The lawyer and a paralegal twice took the pair into the cells at the High Court in Edinburgh, against the rules, earlier this year, it is claimed.
The lawyer allegedly told G4S staff that the two were there on work experience. G4S has ramped up security following the incidents. The firm, which has a contract to provide prisoner transport across Scotland, as well as security at several courts, has referred the advocate to police as well as the Scottish Prison Service (SPS), The Scotsman understands.
The prisoner was in court about eight weeks ago to appeal against a sentence. The case was delayed for a couple of days and then recalled and, on both occasions, his brother and sister were brought to visit.
The Scottish Legal Complaints Commission is also investigating, and the Faculty of Advocates is aware of the incidents. A source said the breaches had highlighted poor security levels at the High Court.
“The problem for G4S is that they were not asking anyone for ID so they are wide open to being fined,” he said. “If they had a system where everyone was asked, then it should not have happened, but they worked on the basis that no unauthorised persons ever tried to get in.”
He added: “Security has been tightened up now.”
The source said security at the High Court in Glasgow, which is also the responsibility of G4S, had been implemented with a similarly light touch.
In the cells, the prisoners are separated from their representatives by a thick glass screen. It is possible to pass a piece of paper or a pen between them, but not much else.
The breach only came to light when the man was taken back to prison in a G4S van and admitted to staff that his brother and sister had been among visitors.

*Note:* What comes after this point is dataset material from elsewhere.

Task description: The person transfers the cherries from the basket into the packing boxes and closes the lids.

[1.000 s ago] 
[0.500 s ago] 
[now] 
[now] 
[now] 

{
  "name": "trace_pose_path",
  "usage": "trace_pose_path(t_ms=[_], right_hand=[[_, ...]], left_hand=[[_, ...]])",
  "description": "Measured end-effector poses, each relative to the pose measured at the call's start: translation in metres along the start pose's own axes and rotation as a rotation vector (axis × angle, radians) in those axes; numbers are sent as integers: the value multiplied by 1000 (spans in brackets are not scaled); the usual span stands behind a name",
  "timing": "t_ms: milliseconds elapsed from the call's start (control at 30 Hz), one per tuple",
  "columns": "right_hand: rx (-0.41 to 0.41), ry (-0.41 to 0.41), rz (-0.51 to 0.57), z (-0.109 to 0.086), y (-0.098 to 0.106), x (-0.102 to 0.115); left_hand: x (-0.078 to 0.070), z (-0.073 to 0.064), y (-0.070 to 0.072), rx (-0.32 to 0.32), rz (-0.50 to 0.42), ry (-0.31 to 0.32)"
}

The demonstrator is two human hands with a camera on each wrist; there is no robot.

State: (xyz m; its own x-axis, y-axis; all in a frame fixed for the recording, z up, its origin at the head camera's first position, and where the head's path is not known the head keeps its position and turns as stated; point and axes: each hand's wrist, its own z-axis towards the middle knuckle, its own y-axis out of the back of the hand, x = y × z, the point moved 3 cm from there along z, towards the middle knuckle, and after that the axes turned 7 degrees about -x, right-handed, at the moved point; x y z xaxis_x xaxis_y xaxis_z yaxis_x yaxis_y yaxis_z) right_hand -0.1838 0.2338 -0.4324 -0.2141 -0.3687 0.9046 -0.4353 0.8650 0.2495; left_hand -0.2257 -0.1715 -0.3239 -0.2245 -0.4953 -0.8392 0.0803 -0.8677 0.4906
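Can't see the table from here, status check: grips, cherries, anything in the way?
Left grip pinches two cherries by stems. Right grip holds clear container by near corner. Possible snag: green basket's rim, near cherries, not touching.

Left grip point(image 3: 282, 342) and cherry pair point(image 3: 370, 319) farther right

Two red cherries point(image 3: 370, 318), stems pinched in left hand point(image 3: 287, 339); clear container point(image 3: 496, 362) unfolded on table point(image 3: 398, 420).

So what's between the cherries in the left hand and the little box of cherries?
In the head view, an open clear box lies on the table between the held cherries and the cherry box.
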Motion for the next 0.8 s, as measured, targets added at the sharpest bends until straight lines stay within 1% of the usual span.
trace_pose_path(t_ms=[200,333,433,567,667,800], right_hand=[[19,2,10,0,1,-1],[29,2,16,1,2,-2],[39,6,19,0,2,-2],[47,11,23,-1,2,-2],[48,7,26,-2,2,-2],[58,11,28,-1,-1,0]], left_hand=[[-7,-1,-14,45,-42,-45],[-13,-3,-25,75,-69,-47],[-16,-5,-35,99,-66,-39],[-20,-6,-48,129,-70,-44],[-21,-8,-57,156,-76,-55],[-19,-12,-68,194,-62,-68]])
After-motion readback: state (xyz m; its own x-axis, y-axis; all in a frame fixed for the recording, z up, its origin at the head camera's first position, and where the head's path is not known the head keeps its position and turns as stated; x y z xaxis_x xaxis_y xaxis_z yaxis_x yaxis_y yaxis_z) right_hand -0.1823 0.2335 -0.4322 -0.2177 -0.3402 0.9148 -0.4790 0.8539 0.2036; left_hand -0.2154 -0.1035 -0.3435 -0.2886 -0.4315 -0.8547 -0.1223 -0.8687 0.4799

It remains to be seen what action the legal profession will take. But the source said: “James Wolffe QC [dean of the faculty] believes the matter to be sufficiently serious that they cannot ignore it.”
Since the incident, G4S staff have examined ID from all visitors and recorded a log of who has gone in and out of the cells. The firm says this protocol has been put in place across Scotland.
A G4S spokesman said: “We are aware of the incidents and understand that an investigation is taking place into the circumstances. G4S reported the matter at the time to the relevant authorities and it is for them to decide what, if any, further action is to be taken.”
He added: “Security was previously over-familiar. If staff recognised the lawyer, they would not ask to see ID. It has been tightened up now so everyone has to produce ID.”
A spokesman for the Faculty of Advocates said: “This matter is currently before the Scottish Legal Complaints Commission and it would be inappropriate for the faculty to comment at this time.”
A Scottish Court Service spokesman added: “The security and management of the cell area at court is the responsibility of G4S as contracted to the SPS. SPS are aware of this incident and any review of security measures is a matter for them.”
Police Scotland and the Crown Office said they were unaware of any current cases involving the advocate.